Prompt>
Quote all of the data below exactly, please.

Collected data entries
----

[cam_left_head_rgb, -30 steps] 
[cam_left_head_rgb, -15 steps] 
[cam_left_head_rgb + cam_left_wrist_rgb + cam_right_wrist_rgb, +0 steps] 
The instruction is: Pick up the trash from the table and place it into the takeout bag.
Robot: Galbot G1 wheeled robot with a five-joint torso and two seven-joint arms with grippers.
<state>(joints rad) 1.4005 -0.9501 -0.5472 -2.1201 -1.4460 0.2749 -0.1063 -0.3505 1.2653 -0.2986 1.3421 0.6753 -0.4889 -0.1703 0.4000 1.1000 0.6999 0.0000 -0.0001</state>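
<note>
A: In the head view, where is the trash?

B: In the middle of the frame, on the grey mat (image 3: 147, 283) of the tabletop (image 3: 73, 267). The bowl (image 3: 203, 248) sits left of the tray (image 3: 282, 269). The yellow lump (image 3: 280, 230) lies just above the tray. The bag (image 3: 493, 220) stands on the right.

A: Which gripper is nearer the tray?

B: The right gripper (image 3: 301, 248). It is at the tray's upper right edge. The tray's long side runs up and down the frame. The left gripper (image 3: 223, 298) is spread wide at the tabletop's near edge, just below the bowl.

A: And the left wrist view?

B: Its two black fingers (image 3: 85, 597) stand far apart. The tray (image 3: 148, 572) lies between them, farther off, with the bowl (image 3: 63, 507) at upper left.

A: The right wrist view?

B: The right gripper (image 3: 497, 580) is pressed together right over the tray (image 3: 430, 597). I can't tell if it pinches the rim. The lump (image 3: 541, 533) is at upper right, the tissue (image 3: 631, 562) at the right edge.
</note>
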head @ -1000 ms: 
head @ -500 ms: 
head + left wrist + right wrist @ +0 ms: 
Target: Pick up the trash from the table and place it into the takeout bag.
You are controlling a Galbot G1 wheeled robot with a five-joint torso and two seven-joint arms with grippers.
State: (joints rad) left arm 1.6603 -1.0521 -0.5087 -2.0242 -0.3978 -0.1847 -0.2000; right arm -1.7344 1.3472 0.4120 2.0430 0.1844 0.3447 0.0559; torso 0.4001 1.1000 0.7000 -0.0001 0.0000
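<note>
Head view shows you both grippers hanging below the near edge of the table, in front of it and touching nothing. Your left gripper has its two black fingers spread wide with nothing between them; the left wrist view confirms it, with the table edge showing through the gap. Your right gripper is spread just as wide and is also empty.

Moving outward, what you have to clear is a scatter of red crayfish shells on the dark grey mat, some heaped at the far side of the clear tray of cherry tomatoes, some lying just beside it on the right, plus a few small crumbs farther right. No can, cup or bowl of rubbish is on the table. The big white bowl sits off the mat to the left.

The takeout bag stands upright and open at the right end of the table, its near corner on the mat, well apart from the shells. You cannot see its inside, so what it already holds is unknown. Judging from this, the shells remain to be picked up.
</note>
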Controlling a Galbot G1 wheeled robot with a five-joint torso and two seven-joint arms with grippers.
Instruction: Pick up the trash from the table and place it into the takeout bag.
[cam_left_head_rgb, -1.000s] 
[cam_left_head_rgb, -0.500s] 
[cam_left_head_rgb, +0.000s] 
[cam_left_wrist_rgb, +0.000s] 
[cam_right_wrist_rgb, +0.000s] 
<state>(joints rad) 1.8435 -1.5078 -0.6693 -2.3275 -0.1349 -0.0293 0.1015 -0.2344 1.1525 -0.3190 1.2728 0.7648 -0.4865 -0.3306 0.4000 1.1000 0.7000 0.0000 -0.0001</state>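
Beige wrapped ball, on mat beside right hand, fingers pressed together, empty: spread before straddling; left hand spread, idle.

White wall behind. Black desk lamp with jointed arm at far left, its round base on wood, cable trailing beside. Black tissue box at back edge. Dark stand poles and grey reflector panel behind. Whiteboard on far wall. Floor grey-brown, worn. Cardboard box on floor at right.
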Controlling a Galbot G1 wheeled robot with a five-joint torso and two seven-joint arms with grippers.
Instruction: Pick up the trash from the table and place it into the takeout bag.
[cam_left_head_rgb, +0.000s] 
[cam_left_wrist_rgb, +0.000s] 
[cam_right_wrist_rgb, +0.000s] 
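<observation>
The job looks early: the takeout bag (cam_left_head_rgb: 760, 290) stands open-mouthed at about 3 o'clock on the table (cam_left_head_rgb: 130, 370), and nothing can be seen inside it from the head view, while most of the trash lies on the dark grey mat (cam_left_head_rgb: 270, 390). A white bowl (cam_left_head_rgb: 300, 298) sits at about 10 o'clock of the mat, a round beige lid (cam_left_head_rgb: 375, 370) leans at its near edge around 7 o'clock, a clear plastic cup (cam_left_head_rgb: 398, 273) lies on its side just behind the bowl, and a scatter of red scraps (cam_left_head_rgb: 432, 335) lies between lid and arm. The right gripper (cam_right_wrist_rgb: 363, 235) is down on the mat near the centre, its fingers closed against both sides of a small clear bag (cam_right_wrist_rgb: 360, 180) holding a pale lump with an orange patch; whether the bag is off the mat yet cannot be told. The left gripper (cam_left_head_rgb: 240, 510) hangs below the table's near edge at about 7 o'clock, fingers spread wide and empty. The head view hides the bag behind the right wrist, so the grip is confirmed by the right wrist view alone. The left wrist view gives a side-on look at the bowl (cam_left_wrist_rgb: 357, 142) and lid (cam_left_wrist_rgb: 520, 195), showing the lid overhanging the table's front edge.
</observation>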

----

Task response>
[cam_left_head_rgb, -30 steps] 
[cam_left_head_rgb, -15 steps] 
[cam_left_head_rgb + cam_left_wrist_rgb + cam_right_wrist_rgb, +0 steps] 
The instruction is: Pick up the trash from the table and place it into the takeout bag.
Robot: Galbot G1 wheeled robot with a five-joint torso and two seven-joint arms with grippers.
<state>(joints rad) 1.4005 -0.9501 -0.5472 -2.1201 -1.4460 0.2749 -0.1063 -0.3505 1.2653 -0.2986 1.3421 0.6753 -0.4889 -0.1703 0.4000 1.1000 0.6999 0.0000 -0.0001</state>
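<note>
A: In the head view, where is the trash?

B: In the middle of the frame, on the grey mat (image 3: 147, 283) of the tabletop (image 3: 73, 267). The bowl (image 3: 203, 248) sits left of the tray (image 3: 282, 269). The yellow lump (image 3: 280, 230) lies just above the tray. The bag (image 3: 493, 220) stands on the right.

A: Which gripper is nearer the tray?

B: The right gripper (image 3: 301, 248). It is at the tray's upper right edge. The tray's long side runs up and down the frame. The left gripper (image 3: 223, 298) is spread wide at the tabletop's near edge, just below the bowl.

A: And the left wrist view?

B: Its two black fingers (image 3: 85, 597) stand far apart. The tray (image 3: 148, 572) lies between them, farther off, with the bowl (image 3: 63, 507) at upper left.

A: The right wrist view?

B: The right gripper (image 3: 497, 580) is pressed together right over the tray (image 3: 430, 597). I can't tell if it pinches the rim. The lump (image 3: 541, 533) is at upper right, the tissue (image 3: 631, 562) at the right edge.
</note>
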head @ -1000 ms: 
head @ -500 ms: 
head + left wrist + right wrist @ +0 ms: 
Target: Pick up the trash from the table and place it into the takeout bag.
You are controlling a Galbot G1 wheeled robot with a five-joint torso and two seven-joint arms with grippers.
State: (joints rad) left arm 1.6603 -1.0521 -0.5087 -2.0242 -0.3978 -0.1847 -0.2000; right arm -1.7344 1.3472 0.4120 2.0430 0.1844 0.3447 0.0559; torso 0.4001 1.1000 0.7000 -0.0001 0.0000
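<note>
Head view shows you both grippers hanging below the near edge of the table, in front of it and touching nothing. Your left gripper has its two black fingers spread wide with nothing between them; the left wrist view confirms it, with the table edge showing through the gap. Your right gripper is spread just as wide and is also empty.

Moving outward, what you have to clear is a scatter of red crayfish shells on the dark grey mat, some heaped at the far side of the clear tray of cherry tomatoes, some lying just beside it on the right, plus a few small crumbs farther right. No can, cup or bowl of rubbish is on the table. The big white bowl sits off the mat to the left.

The takeout bag stands upright and open at the right end of the table, its near corner on the mat, well apart from the shells. You cannot see its inside, so what it already holds is unknown. Judging from this, the shells remain to be picked up.
</note>
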Controlling a Galbot G1 wheeled robot with a five-joint torso and two seven-joint arms with grippers.
Instruction: Pick up the trash from the table and place it into the takeout bag.
[cam_left_head_rgb, -1.000s] 
[cam_left_head_rgb, -0.500s] 
[cam_left_head_rgb, +0.000s] 
[cam_left_wrist_rgb, +0.000s] 
[cam_right_wrist_rgb, +0.000s] 
<state>(joints rad) 1.8435 -1.5078 -0.6693 -2.3275 -0.1349 -0.0293 0.1015 -0.2344 1.1525 -0.3190 1.2728 0.7648 -0.4865 -0.3306 0.4000 1.1000 0.7000 0.0000 -0.0001</state>
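Beige wrapped ball, on mat beside right hand, fingers pressed together, empty: spread before straddling; left hand spread, idle.

White wall behind. Black desk lamp with jointed arm at far left, its round base on wood, cable trailing beside. Black tissue box at back edge. Dark stand poles and grey reflector panel behind. Whiteboard on far wall. Floor grey-brown, worn. Cardboard box on floor at right.
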Controlling a Galbot G1 wheeled robot with a five-joint torso and two seven-joint arms with grippers.
Instruction: Pick up the trash from the table and place it into the takeout bag.
[cam_left_head_rgb, +0.000s] 
[cam_left_wrist_rgb, +0.000s] 
[cam_right_wrist_rgb, +0.000s] 
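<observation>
The job looks early: the takeout bag (cam_left_head_rgb: 760, 290) stands open-mouthed at about 3 o'clock on the table (cam_left_head_rgb: 130, 370), and nothing can be seen inside it from the head view, while most of the trash lies on the dark grey mat (cam_left_head_rgb: 270, 390). A white bowl (cam_left_head_rgb: 300, 298) sits at about 10 o'clock of the mat, a round beige lid (cam_left_head_rgb: 375, 370) leans at its near edge around 7 o'clock, a clear plastic cup (cam_left_head_rgb: 398, 273) lies on its side just behind the bowl, and a scatter of red scraps (cam_left_head_rgb: 432, 335) lies between lid and arm. The right gripper (cam_right_wrist_rgb: 363, 235) is down on the mat near the centre, its fingers closed against both sides of a small clear bag (cam_right_wrist_rgb: 360, 180) holding a pale lump with an orange patch; whether the bag is off the mat yet cannot be told. The left gripper (cam_left_head_rgb: 240, 510) hangs below the table's near edge at about 7 o'clock, fingers spread wide and empty. The head view hides the bag behind the right wrist, so the grip is confirmed by the right wrist view alone. The left wrist view gives a side-on look at the bowl (cam_left_wrist_rgb: 357, 142) and lid (cam_left_wrist_rgb: 520, 195), showing the lid overhanging the table's front edge.
</observation>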

The full output has been given.